Рейн с удивлением повернулась к Селику. Она не подозревала, что он знает о протухшей еде, которую монахи посылали сиротам.
Лицо отца Бернарда стало пунцовым.
— Это не плата, а дар. Монастырь милостив к сиротам.
— Ты говорил, Берни, что лекарское мастерство брата Годвайна бесценно?
— Нет, я никогда такого не говорил. Но это совсем неплохая еда для несчастных, — защищаясь, пробормотал он. — По крайней мере, мы едим не лучше.
— А, тогда другое дело, — сказал Селик со смирением, притворность которого Рейн уже хорошо знала. — Тогда ты с удовольствием съешь кусочек.
Он сунул руку в полотняную суму и вытащил большой кусок мяса, вонь от которого наверняка достигла небес.
Отец Бернард отпрянул, но Селик шагнул к нему, пихая ему в лицо испорченной свининой.
— Селик, — окликнула его Рейн, благодарная ему за то, что он защитил ее, но боявшаяся чрезмерного внимания к своей персоне.
Не обращая никакого внимания на оттаскивавшую его Рейн, Селик проговорил ледяным тоном:
— Никогда больше не смей давать брату Годвайну протухшие объедки. Брось это в выгребную яму. Такое и собака есть не станет.
Он гневно оттолкнул трясущегося монаха, схватил Рейн за руку и потащил ее прочь.
— Селик, мы должны принести что-нибудь домой. Детям. Там наверняка не все протухло.
— Нет! Ты не нищая, чтобы принимать милостыню от скупых церковников. Я куплю все, что надо.

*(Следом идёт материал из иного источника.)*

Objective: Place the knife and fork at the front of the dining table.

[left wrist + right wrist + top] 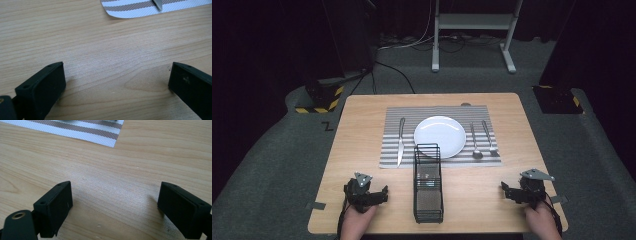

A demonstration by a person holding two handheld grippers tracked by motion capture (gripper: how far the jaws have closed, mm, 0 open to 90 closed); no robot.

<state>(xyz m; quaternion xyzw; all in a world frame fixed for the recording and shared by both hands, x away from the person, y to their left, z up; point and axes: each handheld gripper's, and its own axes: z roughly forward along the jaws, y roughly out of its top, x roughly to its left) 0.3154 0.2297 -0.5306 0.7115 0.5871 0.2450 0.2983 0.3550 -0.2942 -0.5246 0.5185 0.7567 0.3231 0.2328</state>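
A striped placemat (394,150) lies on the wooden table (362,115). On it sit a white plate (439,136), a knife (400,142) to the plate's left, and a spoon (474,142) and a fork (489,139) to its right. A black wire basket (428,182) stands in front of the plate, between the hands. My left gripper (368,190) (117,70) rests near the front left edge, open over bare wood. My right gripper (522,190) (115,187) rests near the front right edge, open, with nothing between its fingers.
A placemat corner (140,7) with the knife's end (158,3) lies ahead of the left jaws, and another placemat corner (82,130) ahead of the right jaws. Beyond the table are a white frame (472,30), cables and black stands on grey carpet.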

И, к радости купцов Йорвика, он сделал это. В конце концов ему пришлось нанять повозку, чтобы доставить замечательные продукты в усадьбу — свежее мясо, десять живых связанных цыплят, молоко, овощи, яблоки, мед, муку.
— Селик, люди удивляются, откуда у монаха так много денег, — беспокойно прошептала Рейн, когда он в очередной раз достал мешочек с монетами.
Он ответил ей достаточно громко, чтобы торговец тоже услышал:
— Брат Годвайн, ты вправду огорчен, что я украл деньги епископа, которые он копил на драгоценные каменья для своего нового облачения?
Она искоса поглядела на него, а он продолжал как ни в чем не бывало:
— Даже ты должен признать, что сироты не могут есть золото и изумруды.
Купец пробормотал вполголоса:
— Проклятые монахи! Заботятся больше о драгоценностях, чем о бедных.
Чтобы показать свое отношение к «ворам», он кинул им лишнюю пару хлебов.
— Смотри. И от меня есть польза, — похвастался Селик, когда они свернули к лавке Эллы.